May 27th, 2008 at 1:03 pm
Well, New Jersey still has some of the cheapest gas in the country, and although we’re now running in the $3.75-$3.80 range around here, I managed to get it for $3.67 over by the bridge on my way over. (That’s per gallon pricing, for those in places that price per liter; divide by four for a rough equivalent.) The Saturn, which I’m driving, gets 30mpg, plus or minus, and it’s mostly highway or country driving from here to there, so it’s on the positive side. Since none of those roads have speed limits over 50 or 55, and I’m a stickler for speed limits, I can’t have gone sixty miles in one hour, so I can’t have spent more than about $7.50 on the gas, really, except that there’s a bit of local stop-and-go at the Delaware end and some local roads at my end.
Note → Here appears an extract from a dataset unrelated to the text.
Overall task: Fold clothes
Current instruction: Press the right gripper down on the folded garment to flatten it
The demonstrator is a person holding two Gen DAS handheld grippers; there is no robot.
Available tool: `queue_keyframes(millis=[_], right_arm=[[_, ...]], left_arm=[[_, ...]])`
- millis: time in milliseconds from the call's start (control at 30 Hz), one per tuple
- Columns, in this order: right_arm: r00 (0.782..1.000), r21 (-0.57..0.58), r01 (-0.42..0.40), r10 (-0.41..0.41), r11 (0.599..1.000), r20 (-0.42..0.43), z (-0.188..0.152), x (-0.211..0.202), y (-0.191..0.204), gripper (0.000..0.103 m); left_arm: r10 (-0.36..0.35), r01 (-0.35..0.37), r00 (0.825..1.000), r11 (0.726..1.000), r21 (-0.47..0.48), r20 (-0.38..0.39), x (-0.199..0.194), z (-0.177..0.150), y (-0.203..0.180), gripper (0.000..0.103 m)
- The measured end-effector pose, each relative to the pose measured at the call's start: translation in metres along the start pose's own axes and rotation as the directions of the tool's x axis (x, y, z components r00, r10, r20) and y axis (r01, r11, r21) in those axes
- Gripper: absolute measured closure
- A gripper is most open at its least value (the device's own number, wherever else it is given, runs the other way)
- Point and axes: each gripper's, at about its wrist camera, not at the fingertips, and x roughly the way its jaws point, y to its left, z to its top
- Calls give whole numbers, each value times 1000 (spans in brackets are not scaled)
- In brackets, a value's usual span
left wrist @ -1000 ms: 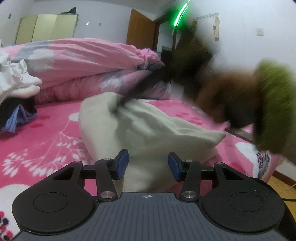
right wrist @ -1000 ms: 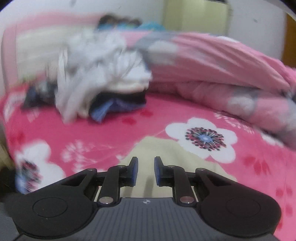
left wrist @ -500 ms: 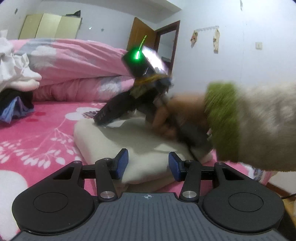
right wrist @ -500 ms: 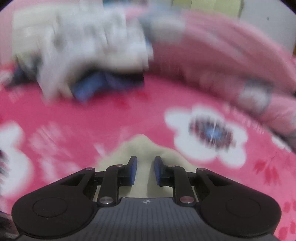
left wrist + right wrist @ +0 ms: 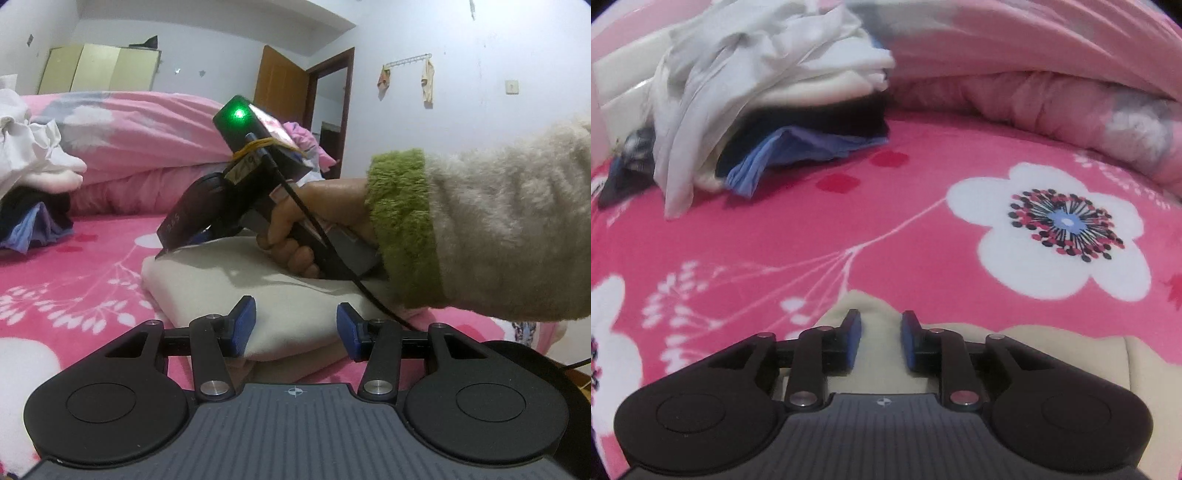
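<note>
A folded cream garment (image 5: pixel 229 280) lies flat on the pink floral bed sheet (image 5: pixel 74 280). My left gripper (image 5: pixel 295 328) stands open at the garment's near edge, and the cloth between its blue pads is not pinched. A hand in a green-cuffed fuzzy sleeve (image 5: pixel 480 221) holds my right gripper (image 5: pixel 881 339) low over the garment's far left corner. Its jaws are opening. A ridge of the cream garment (image 5: pixel 875 317) lies between the pads, and they no longer press it.
A heap of white, black and blue clothes (image 5: pixel 757 92) sits at the bed's far left, also seen as the clothes heap (image 5: pixel 33 184). A rolled pink quilt (image 5: pixel 147 129) lines the back. The bed's edge and the floor (image 5: pixel 580 376) lie to the right.
The right gripper swung down to the left with the raised cloth, and the garment now lies flat and folded. Its jaws have widened. The left gripper has barely moved.
</note>
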Motion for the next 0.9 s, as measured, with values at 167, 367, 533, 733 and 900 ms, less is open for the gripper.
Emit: queue_keyframes(millis=[167,367,533,733,900], right_arm=[[995,-41,57,-53,998,88,2,-56,13,76],[998,-258,-64,56,964,-38,-25,-86,53,77],[1000,-313,0,-10,950,-30,-46,-70,61,76],[997,-409,-52,21,911,-79,-44,-104,83,79],[992,-327,-73,36,942,-119,-58,-82,67,84]], left_arm=[[-19,19,1000,1000,-24,-7,-6,2,1,55],[7,-7,999,1000,3,-37,-4,3,-3,55],[2,-3,999,1000,-21,-46,-5,6,-3,55],[15,-13,998,999,39,-56,-8,3,-11,55],[14,-9,998,997,79,-64,-15,3,-15,54]])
So it seems $10 was probably an exaggeration–although I think I was a bit farther from my mother-in-law when I finished than I was when I started, so I would be justified in adding a bit more to get me back to Jersey. Also, I took the Turnpike to save time coming back–I295 would have gotten me not quite as close not quite as fast, and the $1 toll seemed a worthwhile investment for 65mph speed limits (the Saturn can take it; I would not push the truck that fast), an exit closer to her house by about a mile of stop-and-go driving, and the eliminaton of the particularly difficult I295/I76/NJ47 interchange.
Someone just asked the other day how it is that New Jersey refuses to allow self-service gas stations and still keeps the lowest gas prices in the country. I gave him the answer: we have maximum markup limits by law, stations are not permitted to charge more than a certain specific amount more than they pay for the gas. Since there’s also competition in the market, a lot of stations mark up less than that. It keeps our price at the pump below market average for the country.